Comparisons to Pope John Paul II

Comparisons with the visit of Pope Benedict’s predecessor, Pope John Paul II, in 1982 were always going to be unfavourable. Back then the arrival of the Pontiff generated excitement even beyond the faithful flock of British Catholics. There were several reasons for this. John Paul II was, at least by papal standards, young. He was charismatic. He was the first pope for centuries not to be Italian and, as a Polish Catholic, he came from a church that was in the vanguard of the social and political struggles of the time. It was in the early 1980s that the Soviet communist grip on eastern Europe was in the process of being loosened. In Poland, the Catholic church, almost as much as the new independent trade union movement, Solidarity, was at the forefront of the struggle which would see the iron curtain come down and soviet communism wither away.

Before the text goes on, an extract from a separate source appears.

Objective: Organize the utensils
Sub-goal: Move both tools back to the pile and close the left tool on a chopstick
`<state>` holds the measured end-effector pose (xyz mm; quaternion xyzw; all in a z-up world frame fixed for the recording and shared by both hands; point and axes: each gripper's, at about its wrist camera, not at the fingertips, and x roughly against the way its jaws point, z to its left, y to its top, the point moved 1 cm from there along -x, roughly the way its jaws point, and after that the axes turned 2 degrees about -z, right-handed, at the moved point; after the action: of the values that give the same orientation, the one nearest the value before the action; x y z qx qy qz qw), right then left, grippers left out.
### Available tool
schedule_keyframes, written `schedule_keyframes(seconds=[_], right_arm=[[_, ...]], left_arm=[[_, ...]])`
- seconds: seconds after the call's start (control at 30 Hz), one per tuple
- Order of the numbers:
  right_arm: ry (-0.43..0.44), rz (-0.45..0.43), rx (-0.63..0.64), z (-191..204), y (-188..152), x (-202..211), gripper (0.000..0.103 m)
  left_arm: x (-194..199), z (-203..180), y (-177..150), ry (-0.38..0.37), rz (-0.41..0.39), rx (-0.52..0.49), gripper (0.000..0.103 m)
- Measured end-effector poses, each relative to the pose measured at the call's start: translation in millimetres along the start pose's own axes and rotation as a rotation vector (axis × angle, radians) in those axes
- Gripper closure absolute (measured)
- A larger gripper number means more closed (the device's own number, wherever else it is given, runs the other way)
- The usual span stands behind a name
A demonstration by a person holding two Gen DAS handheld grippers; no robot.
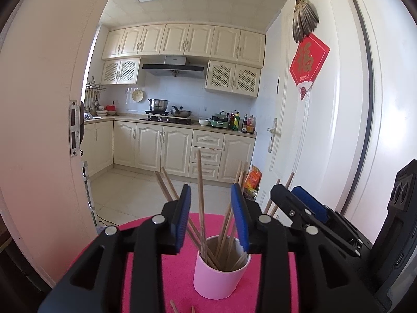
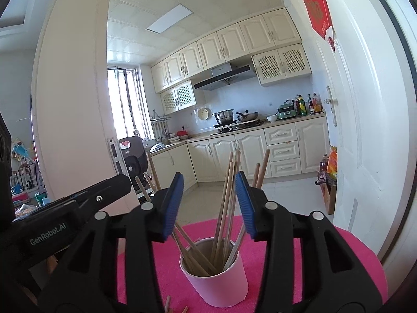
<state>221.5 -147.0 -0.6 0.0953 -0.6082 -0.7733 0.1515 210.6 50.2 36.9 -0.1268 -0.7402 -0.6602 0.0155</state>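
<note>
A pale pink cup (image 1: pixel 221 276) stands on a pink cloth (image 1: pixel 146 274) and holds several wooden chopsticks (image 1: pixel 200 195) that lean outwards. My left gripper (image 1: pixel 212 219) is open and empty, its blue pads on either side above the cup. My right gripper (image 2: pixel 208 208) is also open and empty, above the same cup (image 2: pixel 216 284) and its chopsticks (image 2: pixel 226 195). The right gripper shows in the left wrist view (image 1: pixel 307 206), close beside the cup. Loose chopstick ends (image 1: pixel 174 306) lie on the cloth in front of the cup, and also show in the right wrist view (image 2: pixel 168 304).
A white door (image 1: pixel 325 130) with a red decoration (image 1: pixel 308 62) stands at the right. A door frame (image 1: pixel 52 130) is at the left. Behind lies a kitchen with cream cabinets (image 1: pixel 169 146), a stove with pots (image 1: pixel 166 112) and bottles (image 1: pixel 239 122).
</note>
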Motion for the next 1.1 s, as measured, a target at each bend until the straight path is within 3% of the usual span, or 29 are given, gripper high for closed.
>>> schedule_keyframes(seconds=[0.27,0.63,0.93,1.1], right_arm=[[-0.006,-0.025,0.017,9,15,28,0.060],[-0.023,-0.031,0.041,19,25,81,0.058],[-0.042,0.047,0.055,26,12,112,0.055],[-0.053,0.113,0.068,28,-1,121,0.055]], left_arm=[[31,-7,6,0.005,-0.022,-0.018,0.071],[86,-25,7,0.008,-0.047,-0.040,0.060],[121,-42,-12,0.024,-0.009,-0.084,0.046],[126,-41,-31,0.032,0.066,-0.086,0.043]])
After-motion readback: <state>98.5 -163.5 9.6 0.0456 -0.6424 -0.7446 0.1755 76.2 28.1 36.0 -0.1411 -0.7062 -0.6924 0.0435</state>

So John Paul II had an appeal that went far beyond his role as spiritual leader of the Catholic faithful. Many others looked to him for moral and spiritual leadership and he seemed to provide it in his critiques not only of communism but of capitalist materialism too.

Conservative outlook

Benedict XVI seems a very different figure. In the first place he is in his eighties, an age at which leaders are not expected to provide new directions or inspire hopes of change. In any case, his whole outlook is intensely conservative and orthodox. He is widely acknowledged to be a distinguished and highly intellectual theologian but it is his role over the last twenty five years as the enforcer of rigid Catholic doctrine for which he is best known and for which he has become a figure of controversy.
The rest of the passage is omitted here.